The goal of this project is twofold:
1. Gain experience with programming for Android by modifying MyTracks to record other "interesting" information such as the music users play while running, as to serve as an aid to find "similar" users in the runner social network.
2. Learn and implement algorithms to calculate similarity of shared tracks, and users according to their running profiles.
Analyzing Influence in Online Social Networks
Related project: Socialbots (collaboration with LERSEE).
Online social systems are commonplace in today's World Wide Web. Understanding how such networks evolve over time and/or the relation between topology characteristics and social influence is paramount to design a number of mechanisms. For instance, by detecting influential users via their position in the network, one may devise better advertisement campaign.
The goal of this project is three-fold: First, design and implement graph algorithms to compute node centrality in online social networks by using publicly available traces. Second, design and implement social influence detection algorithms. Third, analyze whether the position of an individual in the network provides information about how influential the individual can be. Depending on the outcomes, our home-made Socialbots will be enhanced with the ability to architect a social position in order to increase the expected influence they have on the network --- the next-generation online marketing tool?
Data storage systems
Increasingly scientific discoveries are driven by analysis of massively distributed bulk data. This has led to the proliferation of high-end mass storage systems and storage area clusters as storage fabric elements for supercomputing, offering excellent price/performance ratio and good storage speed, but high administrative costs. A promising alternative is to harness the collective storage potential of individual workstations much as we harness the idle CPU cycles. However, such aggregated commodity storage is prone to volatility, machine failures, performance concerns and trust issues.
The MosaStore project is an effort to aggregate space and I/O bandwidth contributions from commodity desktop storage within a domain to provide a shared storage space.
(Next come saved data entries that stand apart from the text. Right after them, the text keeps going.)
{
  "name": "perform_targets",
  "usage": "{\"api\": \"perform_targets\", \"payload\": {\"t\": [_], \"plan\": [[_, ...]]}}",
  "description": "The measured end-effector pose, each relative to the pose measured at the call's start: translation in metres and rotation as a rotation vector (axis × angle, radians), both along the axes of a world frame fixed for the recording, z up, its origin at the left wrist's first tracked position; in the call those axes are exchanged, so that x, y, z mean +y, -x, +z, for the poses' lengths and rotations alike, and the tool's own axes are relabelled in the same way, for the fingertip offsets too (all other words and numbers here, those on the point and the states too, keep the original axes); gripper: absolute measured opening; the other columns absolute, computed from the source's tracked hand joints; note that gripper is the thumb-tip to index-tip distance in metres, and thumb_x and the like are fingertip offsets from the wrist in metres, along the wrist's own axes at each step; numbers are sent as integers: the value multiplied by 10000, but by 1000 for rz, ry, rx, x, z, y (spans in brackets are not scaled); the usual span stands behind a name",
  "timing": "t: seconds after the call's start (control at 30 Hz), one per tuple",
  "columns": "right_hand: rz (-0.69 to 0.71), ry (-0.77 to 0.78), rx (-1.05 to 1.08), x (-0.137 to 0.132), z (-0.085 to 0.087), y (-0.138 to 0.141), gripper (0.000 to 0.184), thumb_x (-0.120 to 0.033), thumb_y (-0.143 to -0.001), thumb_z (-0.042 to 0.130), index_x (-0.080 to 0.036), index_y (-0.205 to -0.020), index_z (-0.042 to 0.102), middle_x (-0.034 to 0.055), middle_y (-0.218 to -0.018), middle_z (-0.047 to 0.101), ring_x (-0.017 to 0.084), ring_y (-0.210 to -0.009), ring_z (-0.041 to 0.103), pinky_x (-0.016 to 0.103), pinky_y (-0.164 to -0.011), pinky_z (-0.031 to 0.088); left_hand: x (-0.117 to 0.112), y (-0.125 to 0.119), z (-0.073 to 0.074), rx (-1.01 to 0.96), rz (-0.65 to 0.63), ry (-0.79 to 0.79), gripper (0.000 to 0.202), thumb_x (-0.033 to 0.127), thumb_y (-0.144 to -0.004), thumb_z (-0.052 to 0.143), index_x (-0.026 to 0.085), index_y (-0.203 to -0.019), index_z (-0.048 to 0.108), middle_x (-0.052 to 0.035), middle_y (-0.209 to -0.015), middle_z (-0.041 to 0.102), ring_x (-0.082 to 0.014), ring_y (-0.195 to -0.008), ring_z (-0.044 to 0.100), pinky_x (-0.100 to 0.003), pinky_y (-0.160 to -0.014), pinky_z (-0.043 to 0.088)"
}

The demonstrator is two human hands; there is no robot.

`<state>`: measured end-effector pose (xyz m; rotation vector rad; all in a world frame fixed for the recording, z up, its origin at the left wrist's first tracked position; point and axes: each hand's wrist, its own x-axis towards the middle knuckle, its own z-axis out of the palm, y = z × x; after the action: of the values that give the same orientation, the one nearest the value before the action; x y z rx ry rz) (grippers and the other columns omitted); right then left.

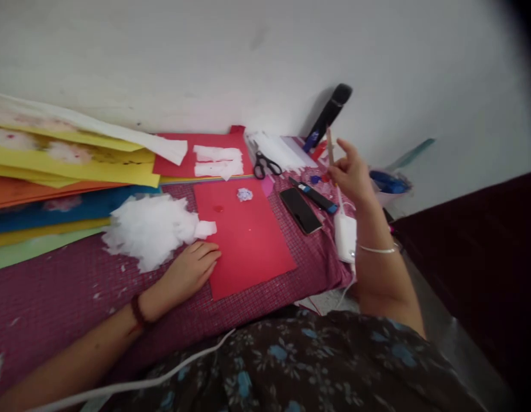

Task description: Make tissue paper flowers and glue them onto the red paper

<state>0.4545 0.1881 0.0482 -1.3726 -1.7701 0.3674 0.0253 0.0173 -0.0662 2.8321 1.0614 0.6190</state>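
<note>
My left hand (197, 263) lies flat on the left edge of a red sheet of paper (252, 246), its fingers stretched out. Just beyond the fingertips are a small white paper square (205, 229) and a fluffy heap of white pieces (151, 229). Near the top of the red sheet sits a crumpled whitish-purple ball (244, 194), with a small glossy red spot (218, 209) to its left. Raised at the right, my right hand (351, 174) pinches a thin light-brown stick (330, 147), held nearly upright; its exact kind is unclear.
A phone (300, 210), a blue-black cutter knife (314, 196) and black scissors (266, 166) lie beyond the sheet. A black bottle-like object (332, 111) leans on the wall. Stacked coloured papers (68, 166) fill the left. A white corded device (345, 237) rests under my right forearm.
</note>
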Motion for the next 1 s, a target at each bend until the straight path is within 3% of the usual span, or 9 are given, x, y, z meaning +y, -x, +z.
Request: {"api": "perform_targets", "payload": {"t": [0.07, 0.13, 0.3, 0.4, 0.47, 0.6, 0.77, 0.9, 1.0], "plan": [[252, 63, 256, -22, 3, 28, 445, -185, -824, 670, -256, -1259, 609, -33, -685, 658, 108, -547, 589, 241, -553, 474, -1, -2, 3, -9, 17, 29, 278, 153, -997, 425, 110, -1100, 680, -116, -1104, 685, -233, -1055, 599, -412, -976, 489], [431, 166, 455, -45, 1, 57, 149, -216, -853, 653, -224, -987, 719, -17, -688, 669, 83, -554, 603, 215, -550, 478, -1, -2, 5, -10, 27, 44, 264, 144, -991, 441, 106, -1103, 677, -123, -1116, 678, -232, -1055, 591, -404, -972, 494], [649, 436, 879, -72, -21, 116, 154, -352, -782, 739, -227, -871, 730, 13, -773, 743, 139, -636, 685, 292, -626, 575, -4, -2, 11, 37, 20, 46, 243, 126, -981, 456, 107, -1070, 681, -124, -1122, 676, -232, -1047, 584, -390, -959, 509], [607, 517, 1097, -70, -35, 143, 218, -290, -679, 836, -258, -829, 681, -46, -752, 727, 111, -617, 669, 265, -624, 578, -4, -2, 13, 40, 35, 38, 244, 138, -981, 464, 103, -1099, 675, -123, -1127, 678, -234, -1052, 593, -396, -963, 514], [566, 602, 1239, -68, -43, 158, 181, -297, -738, 798, -259, -834, 649, -65, -731, 706, 94, -604, 656, 241, -611, 570, -4, -3, 12, 38, 46, 38, 247, 142, -981, 469, 103, -1116, 672, -125, -1136, 679, -236, -1060, 598, -404, -970, 515], [451, 823, 1475, -65, -67, 178, 195, -338, -969, 517, -222, -848, 617, -55, -636, 658, 88, -545, 623, 226, -568, 552, -7, 0, 15, 27, 31, 20, 237, 127, -970, 476, 107, -1089, 680, -123, -1113, 693, -233, -1043, 608, -395, -943, 524], [350, 956, 1547, -67, -93, 186, 384, -258, -1018, 286, -187, -830, 613, -19, -564, 637, 112, -496, 597, 257, -549, 541, 1, 3, 37, 24, 15, -105, 204, 116, -948, 515, 141, -1060, 684, -87, -1067, 715, -219, -1019, 618, -408, -984, 482], [372, 898, 1493, -64, -96, 183, 263, -278, -977, 397, -197, -844, 609, -29, -574, 631, 111, -498, 576, 257, -563, 534, 26, -6, 55, 160, 164, -101, 266, 156, -920, 541, 119, -1154, 662, -140, -1168, 683, -304, -1149, 582, -538, -1089, 378], [289, 627, 1348, -55, -94, 175, 147, -303, -917, 539, -204, -827, 600, -34, -601, 638, 101, -511, 570, 224, -542, 506, 43, -13, 57, 270, 240, -49, 350, 178, -898, 549, 90, -1227, 632, -186, -1255, 639, -372, -1239, 523, -621, -1121, 297]]}}
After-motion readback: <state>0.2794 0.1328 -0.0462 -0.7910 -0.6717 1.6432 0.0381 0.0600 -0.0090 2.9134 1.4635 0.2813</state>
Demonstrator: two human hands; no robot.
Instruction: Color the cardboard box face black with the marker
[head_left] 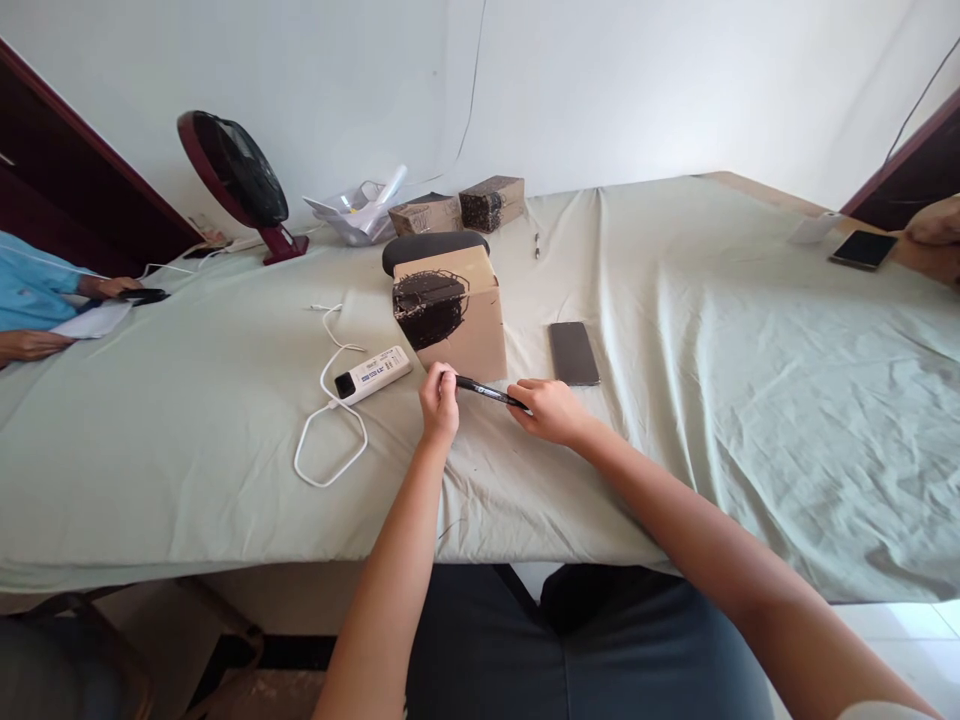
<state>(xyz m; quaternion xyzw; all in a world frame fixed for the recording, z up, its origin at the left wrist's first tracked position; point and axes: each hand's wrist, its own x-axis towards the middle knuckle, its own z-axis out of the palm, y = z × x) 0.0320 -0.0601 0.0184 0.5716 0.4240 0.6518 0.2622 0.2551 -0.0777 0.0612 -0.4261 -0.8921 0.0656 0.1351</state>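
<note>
A black marker pen (484,391) lies level between my two hands, just above the cloth-covered table (712,400). My left hand (439,403) is closed round its left end, where the cap would be. My right hand (549,410) is closed on its right end. Right behind the pen stands a brown cardboard box (469,320) with a patch of black scribble on its top left corner. A dark phone (574,353) lies face down just right of the box.
A white power bank (373,374) with a looped white cable (330,440) lies left of the box. Two more scribbled boxes (491,203), a dark pad, a plastic tray and a small fan (240,180) stand at the back. Another person's arms rest at the far left, a phone (862,249) far right.
</note>
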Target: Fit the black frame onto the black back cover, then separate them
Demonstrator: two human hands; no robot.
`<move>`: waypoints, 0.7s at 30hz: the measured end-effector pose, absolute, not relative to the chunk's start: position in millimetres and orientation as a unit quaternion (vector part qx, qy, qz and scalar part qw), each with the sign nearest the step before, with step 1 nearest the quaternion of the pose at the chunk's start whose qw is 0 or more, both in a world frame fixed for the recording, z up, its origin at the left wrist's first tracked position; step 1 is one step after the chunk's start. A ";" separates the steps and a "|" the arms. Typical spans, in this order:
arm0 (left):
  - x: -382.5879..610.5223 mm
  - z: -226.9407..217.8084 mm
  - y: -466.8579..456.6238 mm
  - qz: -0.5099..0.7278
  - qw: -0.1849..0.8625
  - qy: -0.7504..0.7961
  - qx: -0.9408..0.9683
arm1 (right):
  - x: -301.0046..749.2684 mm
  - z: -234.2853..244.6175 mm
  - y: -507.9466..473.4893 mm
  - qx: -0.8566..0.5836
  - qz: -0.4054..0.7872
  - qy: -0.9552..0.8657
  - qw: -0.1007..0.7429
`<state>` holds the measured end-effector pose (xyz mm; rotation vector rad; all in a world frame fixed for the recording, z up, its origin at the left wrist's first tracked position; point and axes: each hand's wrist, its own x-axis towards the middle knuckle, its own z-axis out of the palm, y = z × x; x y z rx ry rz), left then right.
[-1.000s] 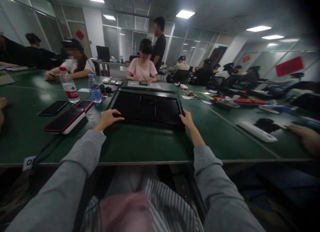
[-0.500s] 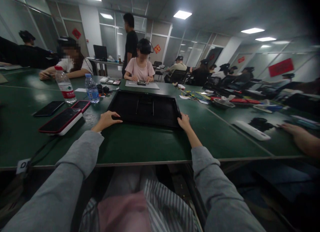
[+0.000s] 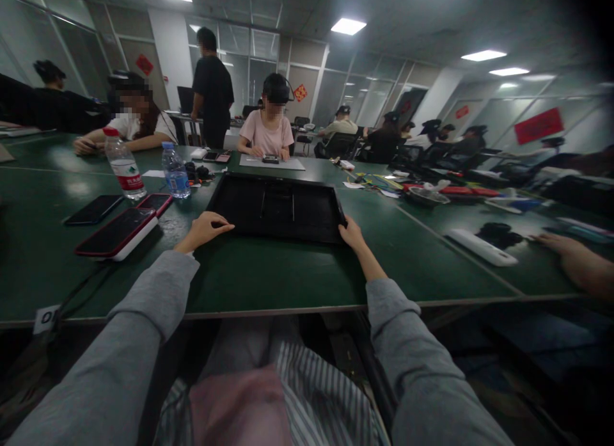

MosaStore is under active development, you may choose to design and implement one of the following features:
- Security: design and implement the security mechanism (this includes authentication and access control).
- NameSpaces: Add directories to the existing MosaStore implementation.
- User account management: Extend the MosaStore management modules with user and groups’ accounts management.
Performance evaluation of Amazon S3
Amazon’s Simple Storage Service (S3) is a storage infrastructure offering simple cost model and SOAP and HTTP interfaces. The goal of the project is to improve the early results on S3 characterization described here and here.
Web2.0 Mashups
Collecting and Visualizing Data for Research Group Summaries
Generate visual summaries for research groups collaborations (for example, similar to the ones presented here for individual researchers).
GPU-accelerated middle-ware primitives
MerkleGPU
GPU-accelerated construction and querying of Merkle trees
High-performance Computing / Bio-informatics
Parallelization of MUMmer sequence alignment tool
MUMmer is a widely used bio-informatics application, more specifically a genomic sequence alignment tool. Basically, the tool performs a large number of substring matches: a large number of short strings (called “queries”) are searched in a very long string (called “reference string” or "reference genome").
The original version of MUMmer is sequential and runs on a single core only. In this project, will implement, evaluate, and profile a parallel, multi-core version of MUMmer.
Required skills/qualifications: Familiarity with shell scripting and C language.